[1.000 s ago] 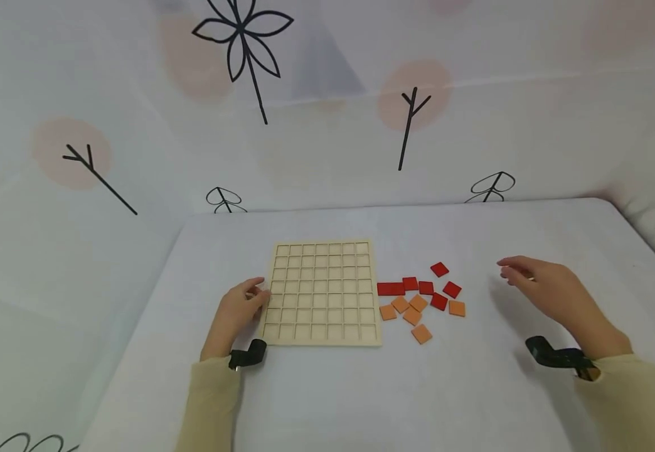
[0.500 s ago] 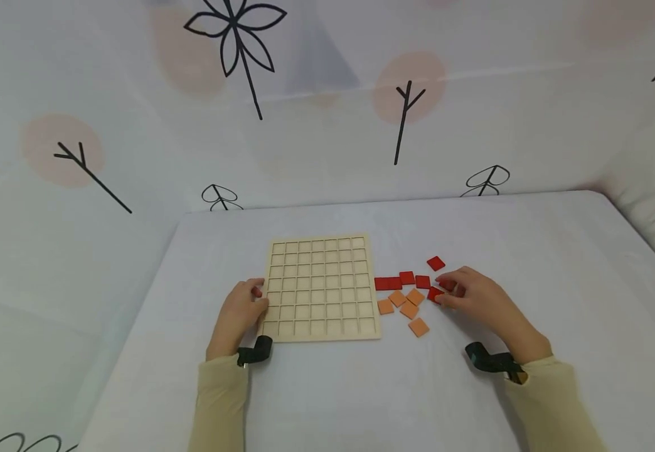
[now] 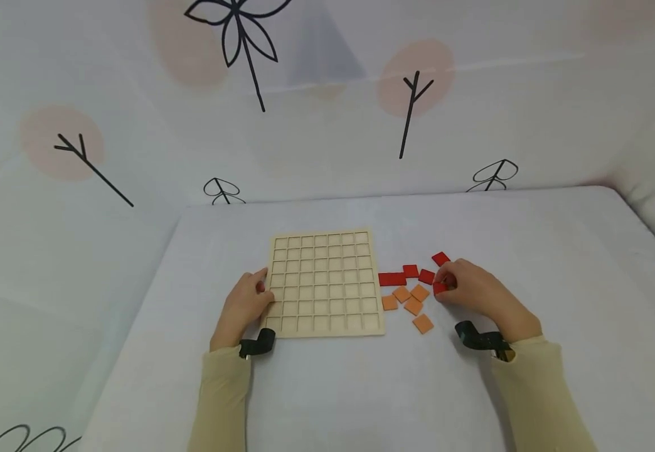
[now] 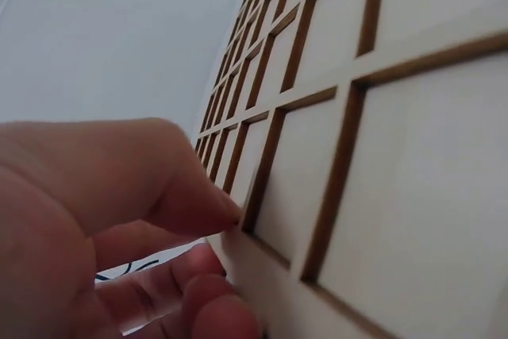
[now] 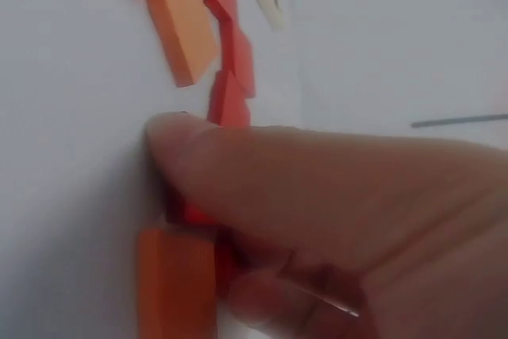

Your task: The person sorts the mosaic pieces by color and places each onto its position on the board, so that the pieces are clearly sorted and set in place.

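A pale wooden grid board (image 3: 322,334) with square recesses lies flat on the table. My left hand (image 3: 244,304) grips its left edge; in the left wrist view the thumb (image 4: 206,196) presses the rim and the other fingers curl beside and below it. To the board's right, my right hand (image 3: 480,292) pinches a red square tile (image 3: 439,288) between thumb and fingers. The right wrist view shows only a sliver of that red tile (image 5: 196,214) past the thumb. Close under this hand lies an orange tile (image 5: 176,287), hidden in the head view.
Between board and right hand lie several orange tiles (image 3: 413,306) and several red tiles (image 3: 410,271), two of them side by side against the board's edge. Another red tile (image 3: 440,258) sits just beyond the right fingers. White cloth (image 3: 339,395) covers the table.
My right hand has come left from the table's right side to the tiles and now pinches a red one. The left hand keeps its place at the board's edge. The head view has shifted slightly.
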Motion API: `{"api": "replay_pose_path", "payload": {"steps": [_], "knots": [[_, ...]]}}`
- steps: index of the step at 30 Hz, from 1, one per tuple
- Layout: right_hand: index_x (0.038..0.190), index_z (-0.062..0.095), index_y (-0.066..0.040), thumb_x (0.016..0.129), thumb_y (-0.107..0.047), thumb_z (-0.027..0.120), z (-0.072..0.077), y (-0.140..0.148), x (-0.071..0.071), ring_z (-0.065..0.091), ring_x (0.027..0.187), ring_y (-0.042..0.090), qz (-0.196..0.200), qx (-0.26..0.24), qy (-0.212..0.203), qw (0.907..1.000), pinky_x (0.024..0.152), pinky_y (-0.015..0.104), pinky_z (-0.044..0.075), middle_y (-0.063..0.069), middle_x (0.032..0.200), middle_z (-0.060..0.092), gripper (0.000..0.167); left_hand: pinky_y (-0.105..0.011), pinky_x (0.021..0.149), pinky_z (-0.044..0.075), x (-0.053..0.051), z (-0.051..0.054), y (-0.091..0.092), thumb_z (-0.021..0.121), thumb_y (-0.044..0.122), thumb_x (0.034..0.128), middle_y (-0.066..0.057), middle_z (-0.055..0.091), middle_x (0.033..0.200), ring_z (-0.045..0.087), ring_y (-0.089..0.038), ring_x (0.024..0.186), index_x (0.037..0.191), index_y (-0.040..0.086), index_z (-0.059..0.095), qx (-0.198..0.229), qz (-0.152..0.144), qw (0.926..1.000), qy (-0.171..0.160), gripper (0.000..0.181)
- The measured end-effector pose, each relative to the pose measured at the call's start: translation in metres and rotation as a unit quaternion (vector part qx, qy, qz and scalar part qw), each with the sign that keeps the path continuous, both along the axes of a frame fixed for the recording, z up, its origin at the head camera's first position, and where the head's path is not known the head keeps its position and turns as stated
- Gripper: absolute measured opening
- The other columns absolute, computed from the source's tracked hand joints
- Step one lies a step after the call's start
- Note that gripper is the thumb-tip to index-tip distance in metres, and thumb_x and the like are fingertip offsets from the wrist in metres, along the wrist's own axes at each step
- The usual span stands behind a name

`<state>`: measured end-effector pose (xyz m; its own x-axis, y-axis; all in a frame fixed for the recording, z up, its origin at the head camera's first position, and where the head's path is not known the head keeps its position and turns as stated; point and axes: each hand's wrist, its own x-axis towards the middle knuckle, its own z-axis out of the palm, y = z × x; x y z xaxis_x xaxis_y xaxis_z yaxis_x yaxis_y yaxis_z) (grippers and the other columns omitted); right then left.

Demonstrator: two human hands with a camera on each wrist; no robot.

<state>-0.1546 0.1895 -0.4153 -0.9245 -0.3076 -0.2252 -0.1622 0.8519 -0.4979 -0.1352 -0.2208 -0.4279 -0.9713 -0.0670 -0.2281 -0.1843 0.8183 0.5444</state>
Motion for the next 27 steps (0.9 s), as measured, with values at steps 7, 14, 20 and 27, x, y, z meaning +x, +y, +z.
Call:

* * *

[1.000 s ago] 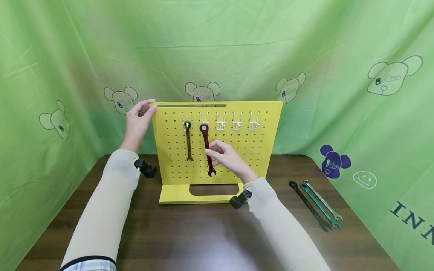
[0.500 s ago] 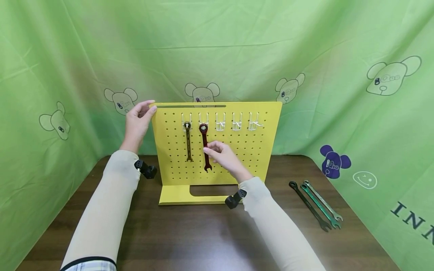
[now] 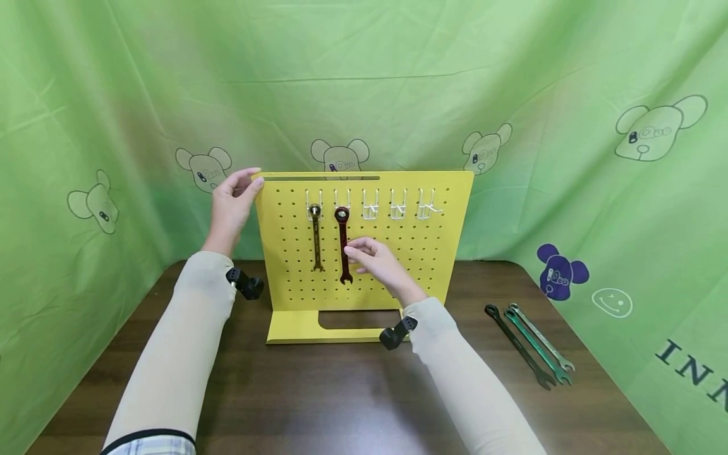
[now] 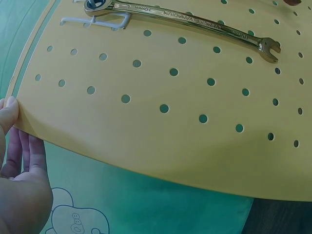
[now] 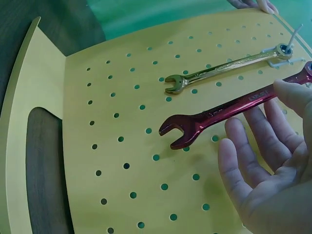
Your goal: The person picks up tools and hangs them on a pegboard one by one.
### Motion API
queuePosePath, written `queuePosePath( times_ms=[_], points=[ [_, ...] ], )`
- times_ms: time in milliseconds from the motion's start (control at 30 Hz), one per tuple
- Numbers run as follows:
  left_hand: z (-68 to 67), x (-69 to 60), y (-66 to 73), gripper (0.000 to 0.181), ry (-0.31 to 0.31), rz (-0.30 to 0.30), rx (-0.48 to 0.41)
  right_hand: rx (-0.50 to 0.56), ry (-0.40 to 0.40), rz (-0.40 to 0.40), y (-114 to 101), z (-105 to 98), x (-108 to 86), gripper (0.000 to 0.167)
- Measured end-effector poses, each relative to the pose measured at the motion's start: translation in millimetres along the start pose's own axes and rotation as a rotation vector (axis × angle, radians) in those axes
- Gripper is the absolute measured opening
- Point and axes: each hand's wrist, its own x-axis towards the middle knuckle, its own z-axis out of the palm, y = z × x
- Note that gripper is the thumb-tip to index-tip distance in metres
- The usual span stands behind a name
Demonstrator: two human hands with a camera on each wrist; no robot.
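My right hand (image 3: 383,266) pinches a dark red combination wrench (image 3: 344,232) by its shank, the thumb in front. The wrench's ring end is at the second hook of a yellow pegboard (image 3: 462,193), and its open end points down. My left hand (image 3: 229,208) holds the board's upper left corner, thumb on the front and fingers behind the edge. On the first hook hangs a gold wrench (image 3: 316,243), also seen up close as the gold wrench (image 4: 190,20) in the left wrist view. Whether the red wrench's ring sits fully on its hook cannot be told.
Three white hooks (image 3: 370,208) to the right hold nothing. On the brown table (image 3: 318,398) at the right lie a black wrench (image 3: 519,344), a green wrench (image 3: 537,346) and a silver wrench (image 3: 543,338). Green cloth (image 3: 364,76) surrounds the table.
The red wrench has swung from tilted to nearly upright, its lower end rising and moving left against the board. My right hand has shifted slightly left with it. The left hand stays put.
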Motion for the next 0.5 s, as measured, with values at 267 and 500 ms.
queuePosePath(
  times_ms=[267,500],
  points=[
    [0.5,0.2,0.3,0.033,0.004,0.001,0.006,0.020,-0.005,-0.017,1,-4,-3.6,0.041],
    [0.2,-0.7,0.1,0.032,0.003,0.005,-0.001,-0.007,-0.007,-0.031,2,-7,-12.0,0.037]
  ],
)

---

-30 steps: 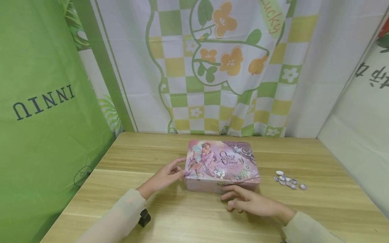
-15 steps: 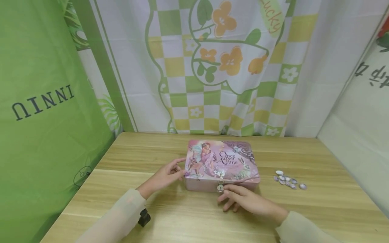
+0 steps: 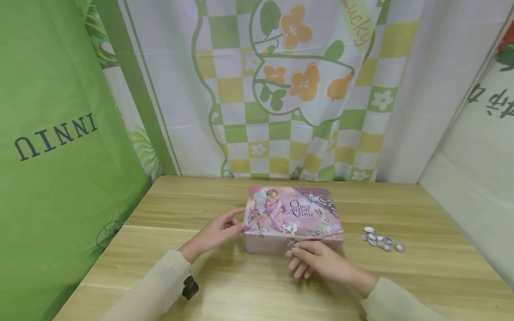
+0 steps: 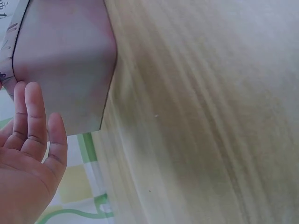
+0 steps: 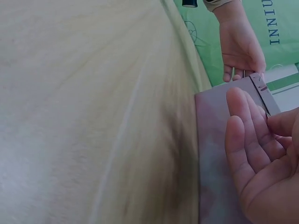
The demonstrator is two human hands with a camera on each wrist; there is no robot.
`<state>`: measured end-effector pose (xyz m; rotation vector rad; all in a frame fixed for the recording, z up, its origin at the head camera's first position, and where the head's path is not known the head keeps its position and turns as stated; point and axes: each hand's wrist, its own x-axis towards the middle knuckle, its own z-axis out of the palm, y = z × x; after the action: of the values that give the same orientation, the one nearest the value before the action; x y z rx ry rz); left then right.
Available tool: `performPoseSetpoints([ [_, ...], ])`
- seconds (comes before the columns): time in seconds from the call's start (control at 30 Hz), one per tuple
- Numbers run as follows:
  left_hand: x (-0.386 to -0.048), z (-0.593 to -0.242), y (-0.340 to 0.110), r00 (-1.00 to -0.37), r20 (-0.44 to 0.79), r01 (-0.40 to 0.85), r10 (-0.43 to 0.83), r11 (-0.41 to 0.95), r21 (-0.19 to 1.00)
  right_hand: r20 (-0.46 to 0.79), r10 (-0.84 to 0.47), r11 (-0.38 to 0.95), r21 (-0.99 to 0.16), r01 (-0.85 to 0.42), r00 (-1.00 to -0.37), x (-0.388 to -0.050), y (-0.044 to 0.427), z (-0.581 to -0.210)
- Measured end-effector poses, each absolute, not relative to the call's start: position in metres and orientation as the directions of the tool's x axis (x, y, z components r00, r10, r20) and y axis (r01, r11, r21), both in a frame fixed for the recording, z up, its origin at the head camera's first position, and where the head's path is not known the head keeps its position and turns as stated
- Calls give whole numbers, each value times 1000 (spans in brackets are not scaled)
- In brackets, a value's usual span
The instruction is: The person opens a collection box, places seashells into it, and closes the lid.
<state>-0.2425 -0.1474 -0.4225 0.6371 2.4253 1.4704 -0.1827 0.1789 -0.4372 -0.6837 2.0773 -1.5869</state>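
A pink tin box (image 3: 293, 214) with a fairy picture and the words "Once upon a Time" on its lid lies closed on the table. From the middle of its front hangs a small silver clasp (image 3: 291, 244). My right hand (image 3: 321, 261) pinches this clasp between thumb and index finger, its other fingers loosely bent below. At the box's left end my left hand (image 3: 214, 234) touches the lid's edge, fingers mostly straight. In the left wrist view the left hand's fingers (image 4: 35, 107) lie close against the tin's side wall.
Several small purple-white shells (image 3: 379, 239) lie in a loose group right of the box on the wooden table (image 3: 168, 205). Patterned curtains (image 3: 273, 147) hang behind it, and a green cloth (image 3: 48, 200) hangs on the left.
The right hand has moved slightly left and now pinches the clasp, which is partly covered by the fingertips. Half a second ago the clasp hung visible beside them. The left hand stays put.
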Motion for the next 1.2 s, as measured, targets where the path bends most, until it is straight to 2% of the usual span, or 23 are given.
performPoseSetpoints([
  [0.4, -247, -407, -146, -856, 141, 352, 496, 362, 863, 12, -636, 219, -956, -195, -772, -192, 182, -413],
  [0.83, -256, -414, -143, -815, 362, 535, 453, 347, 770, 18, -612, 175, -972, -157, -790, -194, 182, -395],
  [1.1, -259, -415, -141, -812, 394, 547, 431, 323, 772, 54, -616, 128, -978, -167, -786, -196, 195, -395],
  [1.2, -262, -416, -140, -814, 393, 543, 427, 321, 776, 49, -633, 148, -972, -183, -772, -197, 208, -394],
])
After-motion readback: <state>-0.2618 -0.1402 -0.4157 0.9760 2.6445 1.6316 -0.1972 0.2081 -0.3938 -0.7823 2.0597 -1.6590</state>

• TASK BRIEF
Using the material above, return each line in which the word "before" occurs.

• EXERCISE OUTPUT
`<state>`: measured end-effector pose (xyz m; rotation vector rad; all in a frame fixed for the recording, z up, its origin at the head camera's first position, and where the head's path is not known the head keeps its position and turns as stated; point and axes: each hand's wrist, its own x-axis towards the middle knuckle, its own z-axis out of the palm, y = z × x; after the action: of the values that give the same orientation, the one nearest the value before the action; x y z rx ry rz); left then right.
- seconds (comes before the columns): time in seconds from the call's start (control at 30 Hz), one per tuple

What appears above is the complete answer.